▸ Work instructions:
When you repeat the material, keep each line exact and omit the pictures.
[[ Data extract open ]]
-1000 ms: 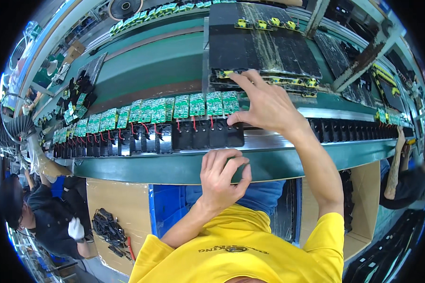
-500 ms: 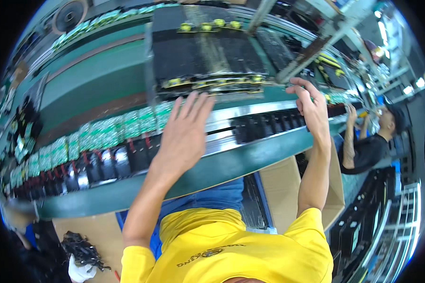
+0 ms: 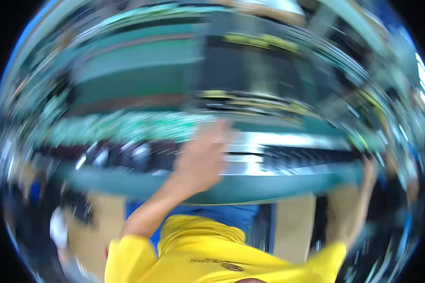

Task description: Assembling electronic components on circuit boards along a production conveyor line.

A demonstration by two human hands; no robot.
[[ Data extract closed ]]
▸ Written solution:
-1000 ms: 
-500 ms: 
+0 ms: 

Task description: Assembling electronic components on circuit boards along a production conveyor line.

A demonstration by two human hands; no robot.

The output returned above is complete.